On Monday, he is returning to work at Wiltshire Police for the third time since the poisoning. He went back in September 2018 and January 2019, but both times found it overwhelming and hard to concentrate.
“I couldn’t deal with being in the police environment,” he says. “I crashed and burned. I felt like it was going OK, but I look back now and know it wasn’t. I was putting a brave face on.”
This time, he is going back to basics, joining a neighbourhood police team to build his confidence. It’s his final attempt before he looks for a different job.
“My heart says I’m a policeman, I’ve done it for 18 years and it’s all I’ve wanted since I was a kid, but my head is in a different place,” he admits. “Pre-Novichok, everything was falling into place. I had direction; now I don’t. It’s quite scary.”

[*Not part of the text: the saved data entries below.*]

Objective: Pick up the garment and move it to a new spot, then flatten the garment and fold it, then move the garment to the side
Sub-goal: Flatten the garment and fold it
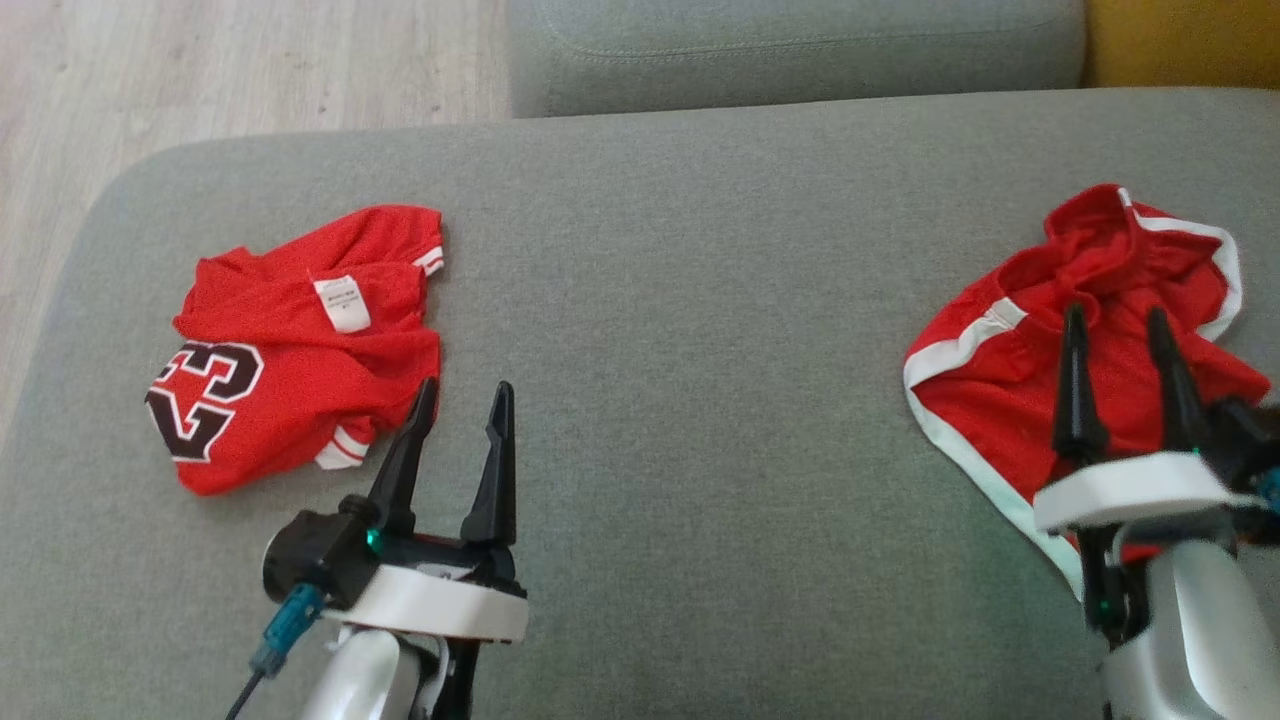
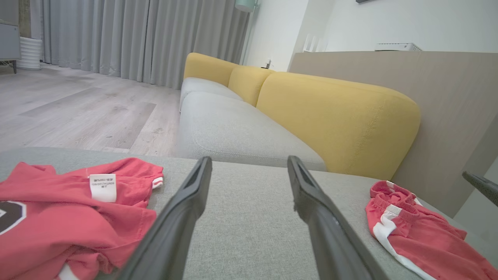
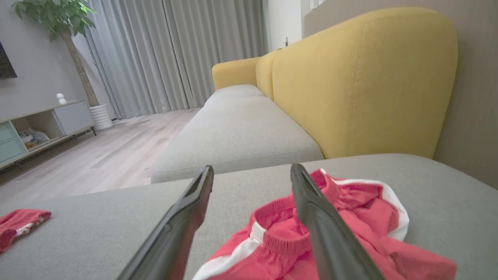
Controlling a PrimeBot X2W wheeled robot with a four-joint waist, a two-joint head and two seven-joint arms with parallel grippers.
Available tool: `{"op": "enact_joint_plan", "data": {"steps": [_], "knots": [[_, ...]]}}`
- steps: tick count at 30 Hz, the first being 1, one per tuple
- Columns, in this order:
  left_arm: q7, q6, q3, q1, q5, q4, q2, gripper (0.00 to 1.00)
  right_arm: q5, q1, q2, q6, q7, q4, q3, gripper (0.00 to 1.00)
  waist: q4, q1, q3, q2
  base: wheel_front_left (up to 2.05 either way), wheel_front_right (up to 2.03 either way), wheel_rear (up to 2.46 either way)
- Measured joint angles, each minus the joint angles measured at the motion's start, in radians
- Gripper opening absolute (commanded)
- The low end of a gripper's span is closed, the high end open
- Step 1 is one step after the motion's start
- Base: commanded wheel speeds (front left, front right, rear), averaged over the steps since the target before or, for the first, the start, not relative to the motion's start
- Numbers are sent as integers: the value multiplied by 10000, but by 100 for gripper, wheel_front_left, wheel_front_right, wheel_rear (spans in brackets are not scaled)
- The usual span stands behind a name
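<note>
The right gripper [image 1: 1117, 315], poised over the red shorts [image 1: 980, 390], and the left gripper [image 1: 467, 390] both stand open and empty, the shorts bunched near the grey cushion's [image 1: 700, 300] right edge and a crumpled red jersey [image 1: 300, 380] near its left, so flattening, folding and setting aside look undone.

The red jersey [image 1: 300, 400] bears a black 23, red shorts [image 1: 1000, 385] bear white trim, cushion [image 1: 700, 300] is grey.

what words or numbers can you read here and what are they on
"23": large black number with a white outline on the red jersey.
White tag on the jersey: the print is too small to read.
Red shorts: no text visible.
</note>
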Motion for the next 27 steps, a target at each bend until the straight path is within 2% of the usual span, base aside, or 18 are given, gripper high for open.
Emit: {"op": "enact_joint_plan", "data": {"steps": [5,10,14,23,26,27], "knots": [[0,-6,-8,-4,0,-19,-29,100,270,391,-2,0,121,42,12,100,166,1,187,0,0,0,0],[0,-12,-23,-56,0,-21,-35,100,713,-375,-4,0,754,984,-382,100,435,2,622,0,0,0,0],[0,-86,-59,-302,0,-13,-46,100,869,-1138,-6,0,1003,2182,-895,100,689,2,915,0,0,0,0],[0,-94,-102,-647,-12,-2,-79,100,-571,-2486,-10,0,838,4174,-1893,100,1258,3,1488,0,0,0,0],[0,-171,-107,-647,-497,2,-90,100,-995,-2763,-23,0,792,4663,-2130,100,1370,3,1605,0,0,0,0],[0,-171,-132,-652,-566,2,-90,100,-1151,-2838,-19,0,759,4805,-2207,84,1398,3,1627,0,0,0,0]]}}
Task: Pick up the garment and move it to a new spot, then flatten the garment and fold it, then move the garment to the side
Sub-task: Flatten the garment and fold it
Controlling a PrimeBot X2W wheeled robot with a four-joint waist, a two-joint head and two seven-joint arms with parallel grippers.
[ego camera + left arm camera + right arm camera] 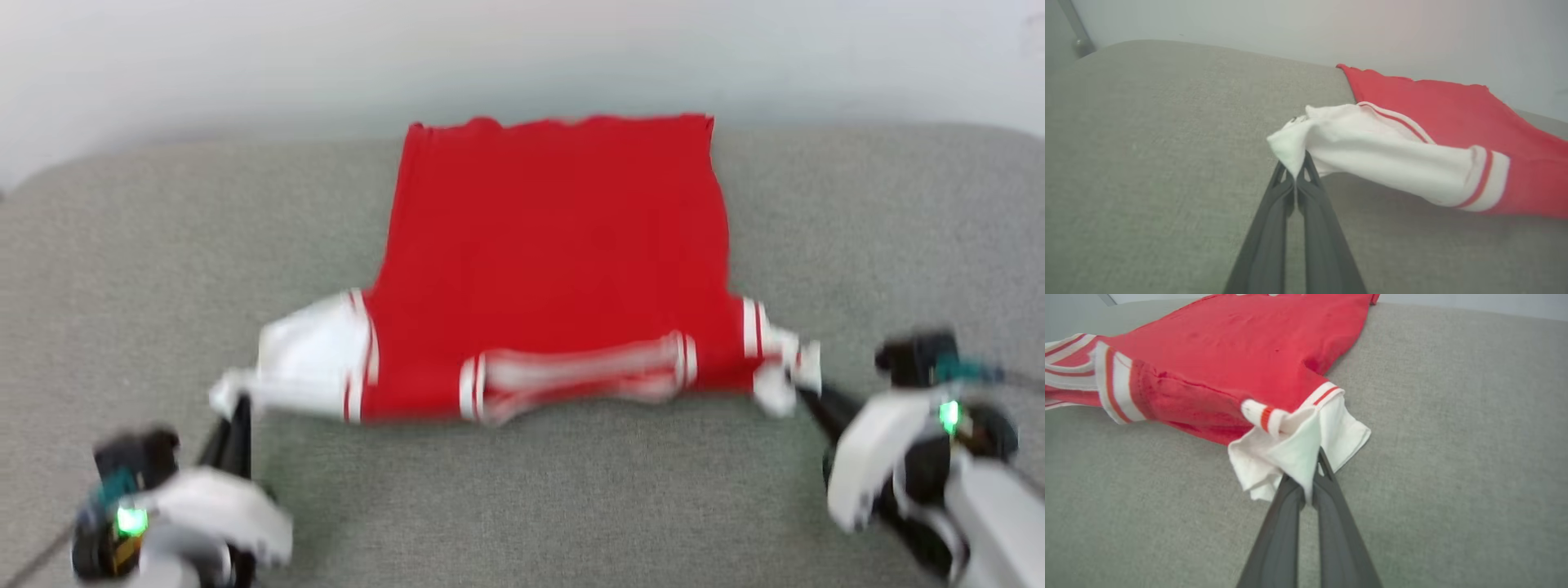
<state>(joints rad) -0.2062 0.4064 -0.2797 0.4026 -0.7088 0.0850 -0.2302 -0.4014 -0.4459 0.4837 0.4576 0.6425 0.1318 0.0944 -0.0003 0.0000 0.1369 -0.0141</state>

He has little to say about the two Russian intelligence officers who were charged with the attempted murder of Sergei and Yulia Skripal, save for denouncing the attack as “reckless”. Sarah is more forceful: “It’s despicable. I can’t use the words that are running through my head. It’s changed our lives, and not in a good way.”
Indeed, his parents expressed concern that The Salisbury Poisoning drama was being made too soon – that survivors weren’t ready to see their pain depicted on screen. But speaking to its writers gave Bailey a reason to open up about what he had been through.
“It was cathartic,” he says. “I’ve run away from things for so long – I’m facing my fears now.”
Even after he left hospital, DS Bailey couldn’t comprehend how unwell he had been, so he asked Dr James Haslam, the doctor who treated him on the Radnor Ward – and who has since become a friend – how tenuous his situation had really been.
“I’ve seen a lot of sick people,” Dr Haslam told him, “but I’ve never seen anyone fight as hard as you did.”
“That hit it home,” says DS Bailey. “I feel very lucky, like I survived an invisible bullet.”